Because the β-catenin mutations were heterozygous, we hypothesized that the mutations might exert a dominant effect, rendering a fraction of cellular β-catenin insensitive to APC-mediated down-regulation. To test this notion, we performed gel shift analyses with nuclear extracts from untransfected HCT116 cells. In contrast to noncolorectal cancer cell lines with intact APC, HCT116 cells contained a β-catenin-Tcf complex that gel-shifted an optimized Tcf-binding oligonucleotide, and this complex supershifted with antibody to β-catenin (Fig. 4A). We also constructed β-catenin expression vectors and compared the biologic activity of the mutant β-catenin from HCT116 (β-Cat Δ45) and SW48 (β-Cat S33Y) with that of their WT counterpart. For these experiments, we used the 293 kidney epithelial cell line because it is highly transfectable, exhibits low endogenous CRT, and contains a large amount of endogenous APC (Fig. 2A). In the presence of endogenous APC, both mutant β-catenins were at least six times as active as the WT protein, and this activity was inhibited by dominant-negative hTcf-4 (Fig. 4B).

Fig. 4.

Functional evaluation of β-catenin mutants. (A) Constitutive nuclear complex of β-catenin and Tcf in HCT116 cells. The presence of nuclear β-catenin-Tcf complexes was assessed by gel shift assays (12). Lanes 1 to 3, the optimal Tcf retardation probe shifted with nuclear extract from HCT116 cells when no antibody was added (lane 1) or with addition of antibody to β-catenin (0.25 μg, lane 2) or an irrelevant antibody (0.25 μg, lane 3); lane 4, mutant Tcf retardation probe shifted with nuclear extract from HCT116 cells; n.s., nonspecific shifting seen with the mutant probe. (B) Effects of the β-catenin mutations on CRT. Human 293 cells were transfected with WT or mutant (Δ45, S33Y) β-catenin and CRT was assessed (28). CRT reporter activities are expressed relative to WT β-catenin and are the means of three replicates. Error bars represent standard deviations. DN Tcf refers to dominant-negative hTcf-4.

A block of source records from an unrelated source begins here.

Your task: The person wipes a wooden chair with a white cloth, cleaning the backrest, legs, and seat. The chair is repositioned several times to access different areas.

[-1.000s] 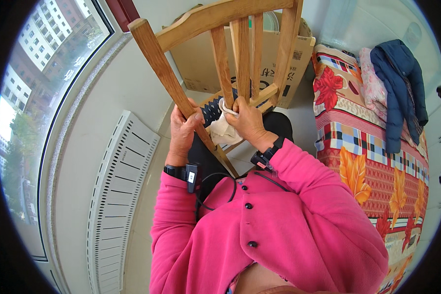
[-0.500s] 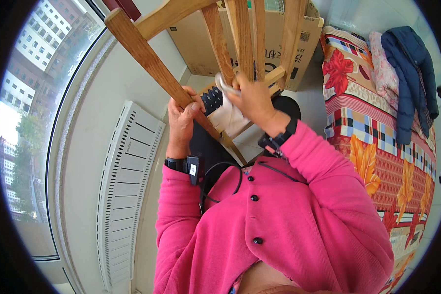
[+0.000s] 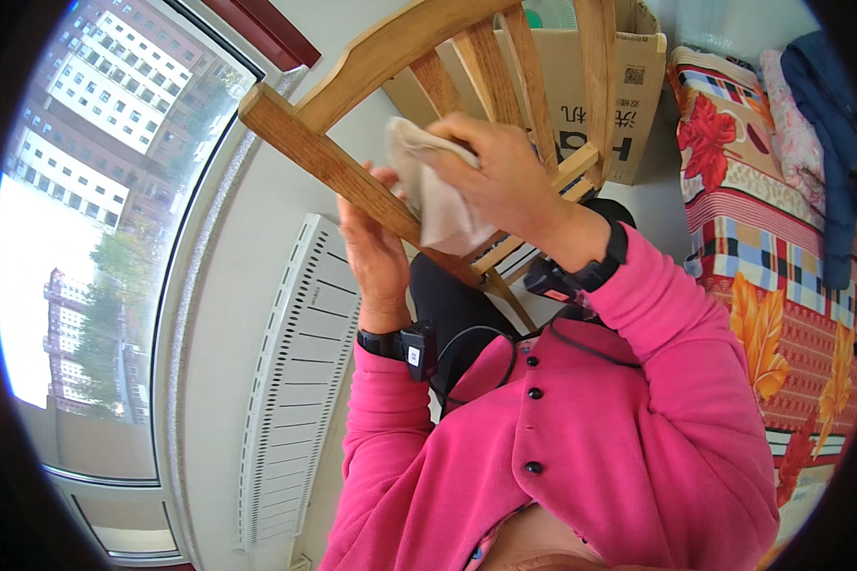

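Note:
A slatted wooden chair back [image 3: 348, 176] slants across in front of me, its outer post running from upper left down toward my lap. My left hand [image 3: 373, 257] is closed around that post from the window side, with fingertips showing beyond it and the rest of the fingers partly hidden. In my right hand [image 3: 505, 181] is a bunched, pale beige cloth [image 3: 438, 205], pinched at its top. The cloth hangs over the post and close to the slats, covering part of the wood near my left fingers.
A white radiator [image 3: 295, 381] stands at the left below a window [image 3: 114, 238]. Behind the chair is a large cardboard box [image 3: 638, 105]. On the right are a bed with a patterned cover [image 3: 724, 228] and a dark blue jacket [image 3: 828, 190].
My right hand has brought the cloth left, from the slats to the outer post. My left hand has shifted its hold on the post. The view has turned slightly left.

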### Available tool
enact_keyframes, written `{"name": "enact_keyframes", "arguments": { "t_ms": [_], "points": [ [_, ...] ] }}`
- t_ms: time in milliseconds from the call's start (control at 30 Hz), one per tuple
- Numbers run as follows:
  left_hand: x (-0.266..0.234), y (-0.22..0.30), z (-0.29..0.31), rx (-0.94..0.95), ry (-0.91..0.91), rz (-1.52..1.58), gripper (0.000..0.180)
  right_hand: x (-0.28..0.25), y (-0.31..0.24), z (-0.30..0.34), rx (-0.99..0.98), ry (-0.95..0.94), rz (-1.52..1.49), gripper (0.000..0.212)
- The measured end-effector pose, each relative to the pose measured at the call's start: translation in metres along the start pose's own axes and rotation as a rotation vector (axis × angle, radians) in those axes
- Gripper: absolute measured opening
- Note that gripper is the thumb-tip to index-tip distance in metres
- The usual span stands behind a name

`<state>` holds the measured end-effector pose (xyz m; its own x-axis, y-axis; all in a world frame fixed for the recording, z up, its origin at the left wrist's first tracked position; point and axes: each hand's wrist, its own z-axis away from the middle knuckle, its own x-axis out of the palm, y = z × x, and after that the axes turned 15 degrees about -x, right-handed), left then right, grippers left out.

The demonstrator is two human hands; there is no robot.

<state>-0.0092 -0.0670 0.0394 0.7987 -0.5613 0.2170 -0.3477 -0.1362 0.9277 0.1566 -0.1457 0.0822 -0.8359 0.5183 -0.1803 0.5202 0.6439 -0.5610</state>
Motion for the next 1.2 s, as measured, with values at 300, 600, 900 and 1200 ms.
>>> {"name": "enact_keyframes", "arguments": {
  "t_ms": [300, 600, 900, 1200],
  "points": [
    [0.025, 0.047, -0.009, -0.030, 0.137, 0.052, 0.054, 0.058, -0.021, -0.025, -0.208, 0.172, -0.262, 0.026],
    [0.032, 0.040, -0.012, 0.077, 0.137, -0.001, 0.054, 0.050, 0.025, 0.076, 0.000, -0.216, -0.238, 0.043],
    [0.035, 0.038, -0.011, 0.055, 0.166, -0.002, 0.053, 0.052, 0.054, 0.131, 0.145, -0.363, -0.105, 0.041],
    [0.022, 0.026, -0.009, 0.016, 0.047, 0.107, 0.055, 0.047, 0.011, 0.058, -0.183, -0.051, -0.228, 0.045]
  ]
}}
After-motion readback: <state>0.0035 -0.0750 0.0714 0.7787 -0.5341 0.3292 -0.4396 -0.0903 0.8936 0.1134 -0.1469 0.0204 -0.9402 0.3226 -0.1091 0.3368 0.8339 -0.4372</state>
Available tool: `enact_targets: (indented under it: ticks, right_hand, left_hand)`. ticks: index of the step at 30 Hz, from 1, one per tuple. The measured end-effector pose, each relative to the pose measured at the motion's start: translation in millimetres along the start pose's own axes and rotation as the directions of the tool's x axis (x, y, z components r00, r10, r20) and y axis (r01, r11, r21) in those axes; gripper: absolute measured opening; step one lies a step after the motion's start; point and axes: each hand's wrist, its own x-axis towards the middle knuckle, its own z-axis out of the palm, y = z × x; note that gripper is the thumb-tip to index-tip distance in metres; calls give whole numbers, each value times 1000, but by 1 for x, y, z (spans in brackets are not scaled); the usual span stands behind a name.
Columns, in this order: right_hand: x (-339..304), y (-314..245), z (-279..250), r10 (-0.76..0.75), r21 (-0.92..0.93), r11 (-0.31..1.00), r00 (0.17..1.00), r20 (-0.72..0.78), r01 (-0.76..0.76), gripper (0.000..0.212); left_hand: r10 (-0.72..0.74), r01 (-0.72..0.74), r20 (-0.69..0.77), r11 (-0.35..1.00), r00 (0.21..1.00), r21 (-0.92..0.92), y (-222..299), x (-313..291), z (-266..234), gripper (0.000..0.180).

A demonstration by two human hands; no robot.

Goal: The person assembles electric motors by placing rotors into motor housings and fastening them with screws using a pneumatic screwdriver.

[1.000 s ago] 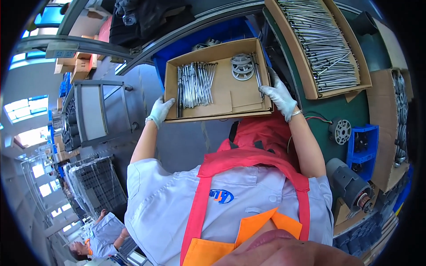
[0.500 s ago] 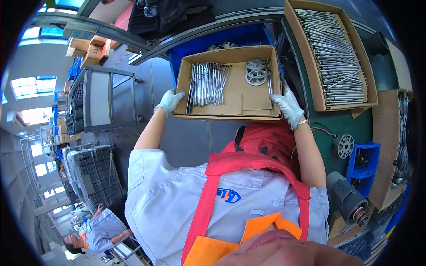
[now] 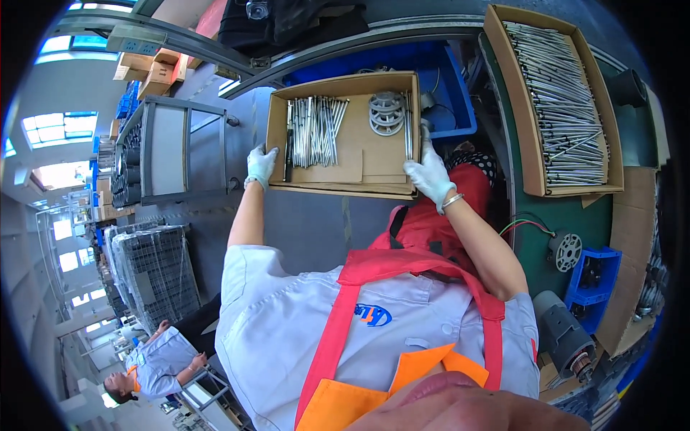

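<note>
Between my two gloved hands is a shallow cardboard box [image 3: 345, 189], held in front of my body. My left hand [image 3: 261, 167] grips its left side near the lower corner, and my right hand [image 3: 431, 172] grips the right side, fingers closed on the wall. Inside, a bundle of thin metal rods [image 3: 315, 131] lies on the left. A short stack of round slotted metal discs [image 3: 387, 113] sits near the upper right, beside a few more rods [image 3: 407, 128] along the right wall. A loose cardboard flap covers part of the box's bottom.
A blue bin [image 3: 460, 108] stands behind the box. On the green bench [image 3: 525, 266] at right are a larger carton of rods [image 3: 540, 188], a wired round metal part [image 3: 566, 251], a blue tray [image 3: 596, 276] and a grey motor [image 3: 564, 330]. A wheeled rack [image 3: 167, 147] and a co-worker [image 3: 162, 359] are at left.
The cardboard box has moved left in both hands, away from the bench, showing more of the blue bin. My right arm now reaches further across.
</note>
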Motion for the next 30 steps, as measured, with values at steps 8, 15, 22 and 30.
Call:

Together, these results indicate that disruption of APC-mediated regulation of CRT is critical for colorectal tumorigenesis. This is most commonly achieved by recessive inactivating mutations of both APC alleles but, as shown here, can also be achieved by dominant mutations of CTNNB1 that render CRT insensitive to the effects of WT APC. Our results suggest that APC inhibition of CRT requires phosphorylation of β-catenin at multiple sites. These potential phosphorylation sites are consistent with the known specificity of GSK-3β (20), a serine/threonine kinase that negatively regulates β-catenin in Xenopus and Drosophila cells (17) and that interacts with APC and β-catenin in mammalian cells (10). Our results also suggest a functional basis for the occasional CTNNB1 mutations observed in other tumor types (21) and illustrate how a critical pathway in human disease can be illuminated by the discovery of mutations in different components of the pathway. The next step in understanding APC function will be the identification of the genes that are activated by hTcf-4-β-catenin complexes and inhibited by WT APC. These genes are likely to be related to APC's ability to induce apoptosis in colorectal cancer cells (22).